**Task statement:**
The whole listing is to be set down again without alteration.

**Source material:**

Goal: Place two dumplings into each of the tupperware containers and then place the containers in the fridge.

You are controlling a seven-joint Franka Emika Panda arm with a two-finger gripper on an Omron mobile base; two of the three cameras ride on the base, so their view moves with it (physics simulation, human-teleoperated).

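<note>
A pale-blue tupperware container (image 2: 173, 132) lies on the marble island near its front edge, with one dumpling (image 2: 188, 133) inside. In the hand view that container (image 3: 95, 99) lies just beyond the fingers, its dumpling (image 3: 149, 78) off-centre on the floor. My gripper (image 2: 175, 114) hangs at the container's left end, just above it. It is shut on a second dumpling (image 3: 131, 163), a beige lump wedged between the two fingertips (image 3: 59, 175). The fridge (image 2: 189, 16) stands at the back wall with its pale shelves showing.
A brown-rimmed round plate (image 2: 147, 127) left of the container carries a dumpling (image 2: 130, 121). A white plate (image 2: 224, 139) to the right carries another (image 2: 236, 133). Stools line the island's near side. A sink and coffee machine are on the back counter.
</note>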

**Answer section:**
Goal: Place two dumplings into each of the tupperware containers and then place the containers in the fridge.

You are controlling a seven-joint Franka Emika Panda arm with a two-finger gripper on an Omron mobile base; two of the three cameras ride on the base, so their view moves with it (physics simulation, human-teleoperated).

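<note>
A pale-blue tupperware container (image 2: 173, 132) lies on the marble island near its front edge, with one dumpling (image 2: 188, 133) inside. In the hand view that container (image 3: 95, 99) lies just beyond the fingers, its dumpling (image 3: 149, 78) off-centre on the floor. My gripper (image 2: 175, 114) hangs at the container's left end, just above it. It is shut on a second dumpling (image 3: 131, 163), a beige lump wedged between the two fingertips (image 3: 59, 175). The fridge (image 2: 189, 16) stands at the back wall with its pale shelves showing.
A brown-rimmed round plate (image 2: 147, 127) left of the container carries a dumpling (image 2: 130, 121). A white plate (image 2: 224, 139) to the right carries another (image 2: 236, 133). Stools line the island's near side. A sink and coffee machine are on the back counter.
</note>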

The response is now done.